4. Pharmacological Properties

Various studies have revealed the different pharmacological potentials of Z. zerumbet in a range of in vitro and in vivo test models. The RZZ, in particular, has been demonstrated to possess anti-inflammatory, antinociceptive, antiulcer, antioxidant, anticancer, antimicrobial, antihyperglycemic, antiallergic, antioxidant, and antiplatelet activities at different doses/concentrations. These have been described in greater detail in the following subsections.

4.1. Acute Toxicity

The AEZZ at 2000 mg/kg body weight did not cause any behavioral changes to the broiler chickens immediately after its administration indicated by normal movement and drinking behavior [43]. However, after 1 hour the extract-treated birds exhibited signs of inappetence which lasted until 24 hours after the extract administration. Interestingly, no mortality was recorded until 14 days of the extract administration while histopathological observation of the livers and kidneys at macroscopic and microscopic levels indicated no alteration to the treated organs. The clinical blood chemistry examination indicated significant increases in the serum level of ALT, ALP and AST of female broiler after 7 and 14 days of treatment with the 2000 mg/kg body weight AEZZ when compared to the control group. The serum values of ALT, ALP and AST at 0, 7 and 14 days after the extract administration were 2.94 ± 0.12, 11.10 ± 1.06, and 6.84 ± 0.15; 2168 ± 170, 2580 ± 172, and 3117 ± 155; 202 ± 14.83, 279 ± 13.04, and 198 ± 2.36 as compared to the control group (2.68 ± 0.14, 5.34 ± 1.14, and 5.66 ± 0.15; 2224 ± 143, 3339 ± 323, and 2531 ± 196; 202 ± 11.56, 263 ± 13.11, and 215 ± 14.62, resp.). Furthermore, the serum total protein, albumin, globulin, creatinine, and urea level of extract-treated broiler was not significantly different when compared to the control group when measured immediately and 7 days after the extract or vehicle administration. However, 14 days after the test solutions administration, only the serum level of urea increased significantly in the broilers treated with AEZZ extract. The effects of 2000 mg/kg AEZZ on broilers’ feed intake, body weight gain and feed conversion ratio were also measured whereby the extract significantly increased the body weight of broilers at 7 and 14 days after its administration. The extract was also found to significantly increase food consumption until the end of the experiment (35 days) when compared to the control group.
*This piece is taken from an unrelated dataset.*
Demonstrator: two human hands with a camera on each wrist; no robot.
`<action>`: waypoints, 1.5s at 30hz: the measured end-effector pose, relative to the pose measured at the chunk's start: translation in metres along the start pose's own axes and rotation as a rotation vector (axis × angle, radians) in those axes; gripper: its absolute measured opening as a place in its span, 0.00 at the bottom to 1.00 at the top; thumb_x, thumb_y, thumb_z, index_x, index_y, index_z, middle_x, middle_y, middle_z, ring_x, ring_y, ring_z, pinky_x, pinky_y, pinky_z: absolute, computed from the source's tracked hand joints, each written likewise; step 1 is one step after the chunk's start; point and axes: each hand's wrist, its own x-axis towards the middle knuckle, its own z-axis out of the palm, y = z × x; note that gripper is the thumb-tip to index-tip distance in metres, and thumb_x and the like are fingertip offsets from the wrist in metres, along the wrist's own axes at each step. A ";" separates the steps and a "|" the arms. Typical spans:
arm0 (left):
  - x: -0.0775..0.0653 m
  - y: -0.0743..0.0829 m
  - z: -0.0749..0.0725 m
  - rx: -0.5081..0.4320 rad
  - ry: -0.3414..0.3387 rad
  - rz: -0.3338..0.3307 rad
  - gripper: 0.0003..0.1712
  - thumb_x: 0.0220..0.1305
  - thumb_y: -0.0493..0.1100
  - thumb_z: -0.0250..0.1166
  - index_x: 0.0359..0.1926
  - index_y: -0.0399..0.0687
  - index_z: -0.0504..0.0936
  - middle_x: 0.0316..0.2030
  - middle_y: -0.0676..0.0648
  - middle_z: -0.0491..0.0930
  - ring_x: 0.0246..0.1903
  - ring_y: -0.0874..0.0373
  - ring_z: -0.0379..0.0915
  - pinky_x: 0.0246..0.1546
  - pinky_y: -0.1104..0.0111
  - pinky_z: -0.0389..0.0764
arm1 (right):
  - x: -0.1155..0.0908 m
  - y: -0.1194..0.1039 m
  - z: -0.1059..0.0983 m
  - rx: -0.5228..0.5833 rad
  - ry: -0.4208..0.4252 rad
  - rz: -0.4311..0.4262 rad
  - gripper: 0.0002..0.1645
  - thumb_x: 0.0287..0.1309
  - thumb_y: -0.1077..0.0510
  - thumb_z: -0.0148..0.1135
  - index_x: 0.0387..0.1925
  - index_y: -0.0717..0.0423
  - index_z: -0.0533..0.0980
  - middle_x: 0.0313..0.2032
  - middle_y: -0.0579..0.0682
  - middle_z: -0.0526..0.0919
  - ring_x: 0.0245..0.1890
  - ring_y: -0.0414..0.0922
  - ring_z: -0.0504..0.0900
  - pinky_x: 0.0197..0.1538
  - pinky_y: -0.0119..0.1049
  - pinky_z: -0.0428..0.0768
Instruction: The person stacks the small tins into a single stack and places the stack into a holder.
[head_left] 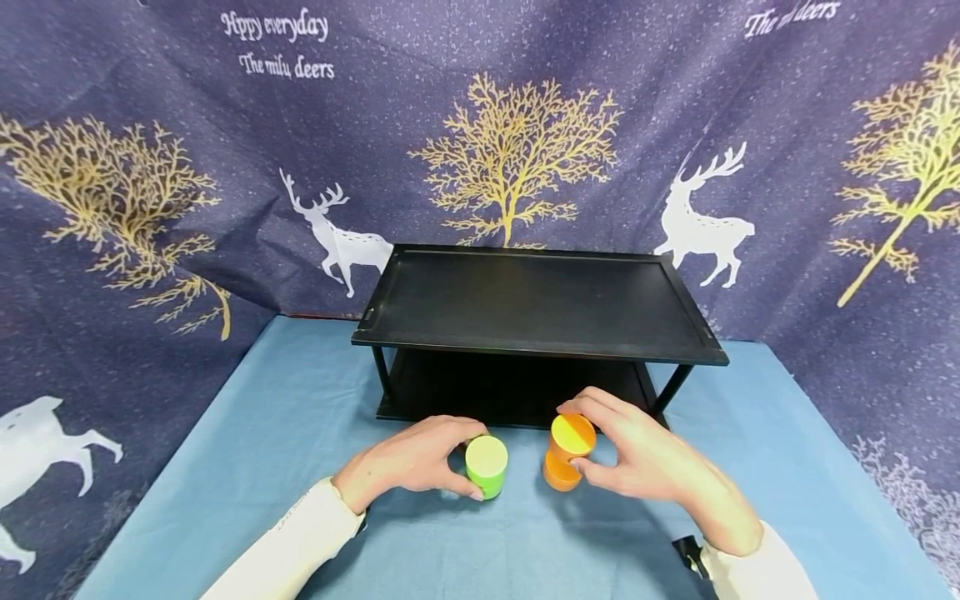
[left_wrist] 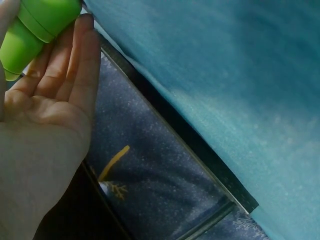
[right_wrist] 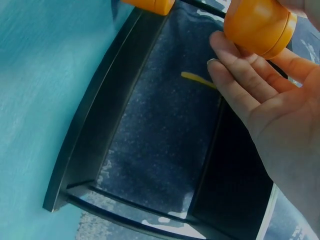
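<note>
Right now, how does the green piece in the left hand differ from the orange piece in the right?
Colour: the green piece is green with a pale top; the orange piece is orange with a yellower top.
Place: in the head view, the orange piece overlaps the lower front edge of the black rack, while the green piece shows below it.
Both have round tops and are held.

- head view bright, with soft shadows on the blue cloth
- orange cylinder part lit, part shaded on top
- wrist views dimmer, slightly soft

Shelf behind the cups
</note>
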 end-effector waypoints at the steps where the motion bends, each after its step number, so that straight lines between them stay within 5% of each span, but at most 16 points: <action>1: 0.000 0.000 0.000 -0.001 -0.001 0.002 0.32 0.53 0.62 0.83 0.56 0.64 0.81 0.48 0.67 0.81 0.46 0.67 0.75 0.57 0.67 0.80 | 0.001 -0.001 0.000 0.000 0.000 -0.003 0.32 0.56 0.56 0.78 0.61 0.46 0.77 0.54 0.36 0.78 0.52 0.34 0.78 0.58 0.33 0.83; 33: 0.001 -0.001 -0.002 -0.033 -0.014 0.008 0.30 0.54 0.61 0.84 0.54 0.64 0.81 0.46 0.66 0.80 0.45 0.67 0.75 0.56 0.67 0.81 | 0.024 -0.015 0.010 0.074 -0.033 -0.015 0.31 0.56 0.56 0.75 0.62 0.45 0.76 0.52 0.35 0.77 0.50 0.33 0.78 0.56 0.33 0.83; 45: 0.002 -0.002 -0.003 -0.040 -0.018 0.037 0.29 0.54 0.59 0.84 0.53 0.65 0.81 0.43 0.66 0.80 0.44 0.60 0.78 0.53 0.66 0.82 | 0.035 -0.023 0.012 0.097 -0.043 -0.011 0.28 0.58 0.54 0.76 0.59 0.43 0.76 0.50 0.33 0.76 0.48 0.33 0.77 0.54 0.34 0.84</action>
4.2. Antinociceptive Activity

Somchit et al. [44] have earlier reported on the antinociceptive profiles of AEZZ and EEZZ administered intraperitoneally into rats and assessed using the 0.6% acetic acid-induced writhing test. In this study, only the EEZZ was found to be significantly ( 𝑃 < . 0 5 ) effective in reducing the number of writhing in a dose-dependent manner. The activity was observed at the lowest dose (10 mg/kg) 20 min after the phlogistic agent administration in rats and lasted until the end of experiment (40 min). Morphine, at the doses of 2 and 8 mg/kg, was used as the standard reference drugs. Interestingly, the 25 and 100 mg/kg EEZZ antinociceptive activity was comparable to that of 2 and 8 mg/kg morphine, respectively.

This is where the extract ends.